Adding PorterStemFilter and FuzzyQuery to all searches - Front- & Back-End Development - Front- & Back-End Development - Progress Community
 Front- & Back-End Development

Adding PorterStemFilter and FuzzyQuery to all searches

  • Adding PorterStemFilter and FuzzyQuery to all searches
  • I've followed the guidance for using ASCIIFoldingFilter, but want it to use the PorterStemFilter instead. This, in theory, should let me search for things like "tester" and get all results for "test" if it's been Tokenized correctly during indexing and during the search. When debugging I see the my CustomLuceneAnalyzer code being hit during indexing and during search, but nothing changes in the results... 

    Once I get that working, I'd like to additionally find a way to use Telerik.Sitefinity.Utilities.Lucene.Net.Search.FuzzyQuery instead of the default(?) MultiTermQuery class. Is that something that's possible via Global.asax class overriding?

    I'm currently using SF 9.2 and this article as the base of my Custom Analyzer testing:

    The differences I've had to implement versus that article are that the Lucene documentation said to use lower case tokenizers, and I found that was available within SF. Using StandardTokenizer vs. LowerCaseTokenizer didn't change the results, however.

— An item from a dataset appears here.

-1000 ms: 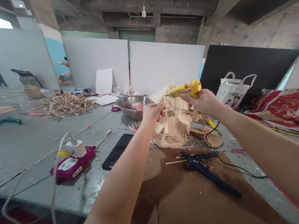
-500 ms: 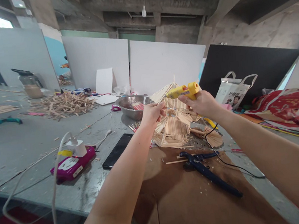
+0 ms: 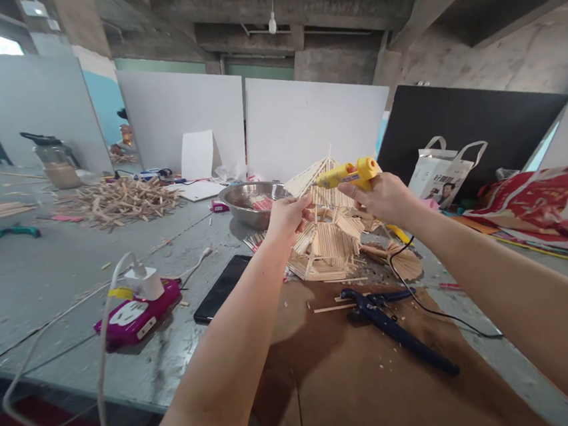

                TokenStream stream = new LowerCaseTokenizer(reader);
                stream = new PorterStemFilter(stream);
                stream = new StandardFilter(stream);
                return stream;

    Is this something that's ever been done before? If not, and in a completely different direction, how would someone get these two specific search capabilities in SF?

    Let me know if there's any more info you need to replicate this. Thanks!

  • Okay, I've also confirmed that even though the TokenStream code is being hit during indexing and searching, nothing happens with just the basic ASCIIFoldingFilter example either, rendering 0 results for 'tëst' (vs 232 for 'test') or any other variation with other accented characters after being indexed. So I must be doing something fundamentally wrong. I've also tried setting the overridesTokenStreamMethod = true during my constructor in case it needed that variable set to know how to handle things.  I'm about to spin up a fresh copy of 9.2 and try again, but based on the original example not working, I'm losing hope in being able to move forward without official help.

  • Okay, day 3 now. Still moving forward. I've gotten a brand new 9.2 setup with a couple of simplified test pages containing only words like "ranched ranching" but not "ranch", and some with "tést", "tésting", etc. And behold, I got the ASCII Folding Filter to show me the "tést" page when I search for "test" with the original code provided!

    I then got HALF of the PorterStemFilter working as expected. Based on repeated testing it's definitely stemming the words correctly when indexing. It's NOT stemming the actual search terms, though. So searching for "ranch" gets pages with "ranching" and "ranched", but now searching for "ranching" shows 0 results even though that's one of the terms directly on a page (which shows it must have been indexed as "ranch").

    So I went back and checked and with the ASCII Folding Filter it does the exact same thing. If I have "tést" on a page, I can search for "test" and find it, but searching for "tést" directly gives no results. At some point since the article I'm following was written, the Search Query tokenizer and the Search Indexing tokenizer must have been split apart...

    I mean, I think at this point I might be able to move forward with doing some hacky search term replacement via custom Regex stemming and fuzzy matching algorithms (loading up potential misspellings and stemmed copies of search terms onto the end of the search query manually), but it's going to be ugly. If you guys could point me to where I can apply these Lucene filters to the search query terms list programmatically in 9.2, that would be awesome.

    Same goes for any samples of using the FuzzyQuery at either the time of indexing OR the parsing of search query terms. I have a feeling only one of those hooks might be necessary to get past misspellings, but I'd rather start with some code you guys have seen working at least once in the past.